Is spending hours and hours in the gym each day required for building bigger, stronger muscles? According to Jones, “Absolutely NOT.”

It’s time to revisit and update why training less is usually best.

By Ellington Darden, Ph.D

“If in doubt . . . train less,” is an important concept taken from the writings of Arthur Jones. Jones, the inventor of Nautilus and MedX strength-training equipment, is also the man most responsible for the popularity of high-intensity training (HIT).

Jones’s quote concerning training less needs clarification. The key to using it to your advantage requires a brief chronology of the man, some of his experiences, and a few ideas of my own.

Meeting Arthur Jones

I first met Arthur in 1970. He confronted me by suggesting that I forget everything I knew about bodybuilding. Then, and only then, he insisted, could I understand his new philosophy of training. Jones’s philosophy centered on exercising harder, but briefer.

Arthur Jones started me thinking in a different direction. Instead of looking for ways to train more – by mixing various sets and cycles, splitting my workout days into upper and lower body, and exploring new exercises – he taught me how to get better results with fewer exercises and shorter routines.

It worked. In 1972, I got into the best shape of my life and won the Collegiate Mr. America contest.

Shortly thereafter, I joined Jones as Director of Research for Nautilus Sports/Medical Industries, where I remained for more than 17 years. Throughout those years, I published many books on Nautilus equipment, free weights, and the merits of high-intensity training.

Nautilus and high-intensity training flourished in the 1970s and 80s. Millions of people were turned on to a harder-but-briefer style of exercising.

In my travels throughout the country, recently I’ve observed that many trainees have forgotten Arthur Jones and his concepts. On one hand, this would be expected since Jones retired in 1996, isolated himself from the public, and eventually died in 2007. On the other hand, there are multiple web sites with discussion forums that consistently rehash many of Jones’s original principles – debating the right, wrong, and in-between.

Extremists seem to be the norm on the internet. Recommended HIT routines, for example, vary from a high of 20 exercises four times per week to a low of 3 exercises in two weeks. That’s quite a range.

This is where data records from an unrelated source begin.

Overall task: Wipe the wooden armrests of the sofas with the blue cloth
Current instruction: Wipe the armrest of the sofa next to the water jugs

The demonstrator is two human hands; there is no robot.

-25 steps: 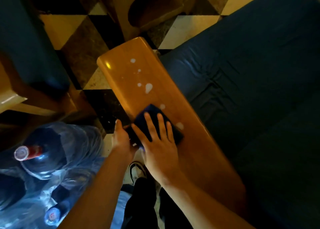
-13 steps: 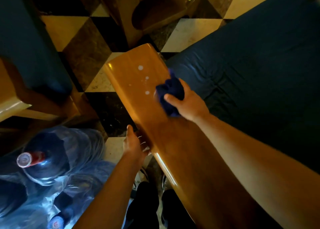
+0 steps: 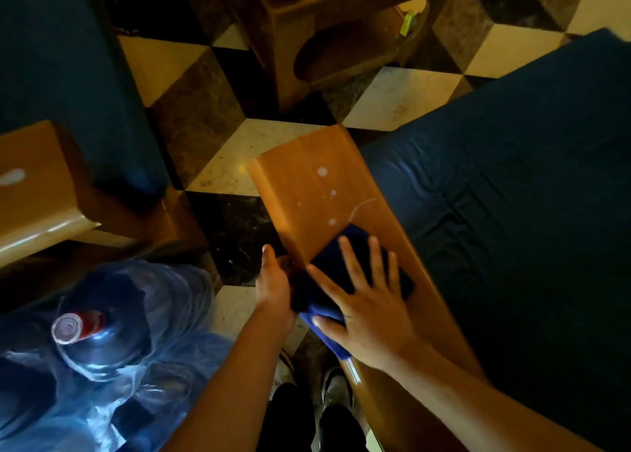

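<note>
On the armrest: a folded dark blue cloth (image 3: pixel 355 274) is pressed flat onto the glossy orange-brown wooden armrest (image 3: pixel 307 185), about midway along its visible length, with one flap hanging over the armrest's left edge.
Right hand: the right hand (image 3: pixel 368 308) is laid palm-down on the cloth, fingers (image 3: pixel 351 263) spread wide and flat; nothing is pinched.
Left hand: the left hand (image 3: pixel 273 281) is held against the left edge of the armrest beside the hanging flap, thumb up; whether its fingers are curled or grip anything cannot be told, since they are hidden.
Armrest surface: several white spots (image 3: pixel 322 171) and a thin curved white smear are seen toward the far end, beyond the cloth.
Right of the armrest: a dark navy seat cushion (image 3: pixel 512 195) is set touching the armrest's right edge.
Left side: a second wooden armrest (image 3: pixel 34 192) with a white patch is seen, and below it a clear blue water jug (image 3: pixel 112 322) with a red-and-white cap, wrapped in thin plastic film.
Far side: a small wooden side table (image 3: pixel 341 24) stands on the black, cream and brown checkered floor (image 3: pixel 191 86).
Writing: no brand or label can be read; the print on the jug cap is too blurred.
</note>
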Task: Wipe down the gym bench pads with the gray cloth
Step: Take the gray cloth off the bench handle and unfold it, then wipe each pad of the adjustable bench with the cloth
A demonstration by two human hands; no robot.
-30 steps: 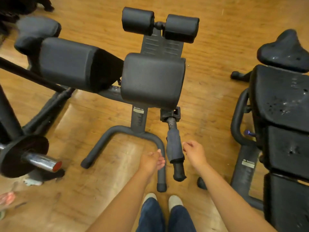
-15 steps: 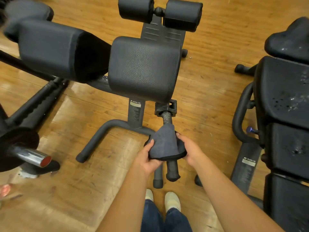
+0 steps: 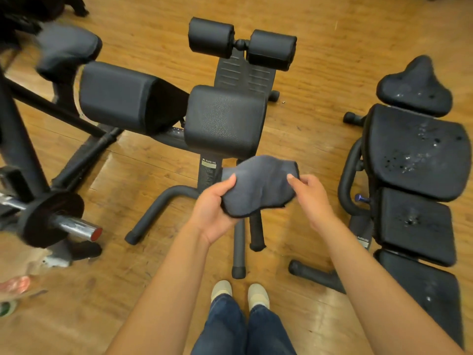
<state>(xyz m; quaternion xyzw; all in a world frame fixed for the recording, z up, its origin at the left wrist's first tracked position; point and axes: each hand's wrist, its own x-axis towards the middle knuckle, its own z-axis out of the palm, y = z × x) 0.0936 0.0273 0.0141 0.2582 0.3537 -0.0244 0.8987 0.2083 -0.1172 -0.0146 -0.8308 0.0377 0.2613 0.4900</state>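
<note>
The gray cloth (image 3: 258,185) is bunched in the air between both hands, in front of the bench's frame. My left hand (image 3: 213,208) grips its left edge from below. My right hand (image 3: 311,194) pinches its right edge. Just beyond the cloth sits the black square hip pad (image 3: 225,121) of the hyperextension bench, with a second pad (image 3: 120,98) to its left. Two black roller pads (image 3: 242,43) stand at the far end. A long black bench (image 3: 414,155) on the right has wet droplets on its pads.
A barbell end with a black plate (image 3: 51,219) juts out at the left. The bench's grey tube legs (image 3: 239,252) and a black handle (image 3: 256,234) reach toward my shoes (image 3: 239,293). Wooden floor (image 3: 307,111) lies between the two benches.
The cloth was hanging on the bench's handle. Both hands took hold of it, lifted it off and raised it, now spread between them.
</note>
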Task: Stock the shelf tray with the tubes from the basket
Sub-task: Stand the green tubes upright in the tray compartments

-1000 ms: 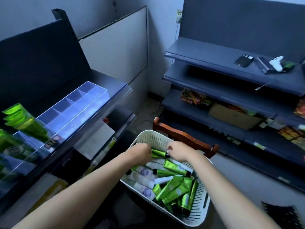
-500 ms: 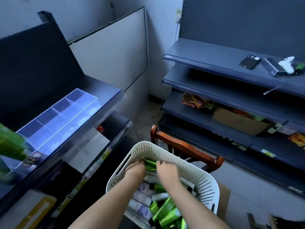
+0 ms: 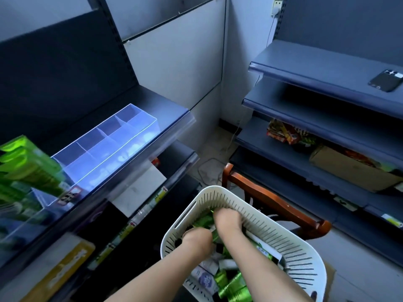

After more than 70 years of interest in strength training, what were Jones’s concluding beliefs on training duration and frequency?

The last several years of Jones’s life, I spent many interesting mornings with him at his home in Ocala, Florida. Often we talked training duration and frequency and I remember well his answers to my questions – answers that will help any HIT enthusiast clarify his quest to get bigger and stronger.

Plus, an understanding of Jones’s early exercise experiences will allow you to appreciate WHY and HOW he eventually organized his training philosophy.

Initially, Four Sets

In 1936, at the age of 10, Arthur Jones became interested in weight training. He also practiced gymnastics, which explains why chin-ups and dips were two of his favorite exercises. According to Jones, he was well built by the time he turned 14.

Over the next 15 years, Jones’s training was inconsistent. It was on and off, on and off since the necessary equipment was in short supply as he explored the world. When he trained, however, he settled on a routine that entailed three weekly workouts of four sets of 12 different exercises.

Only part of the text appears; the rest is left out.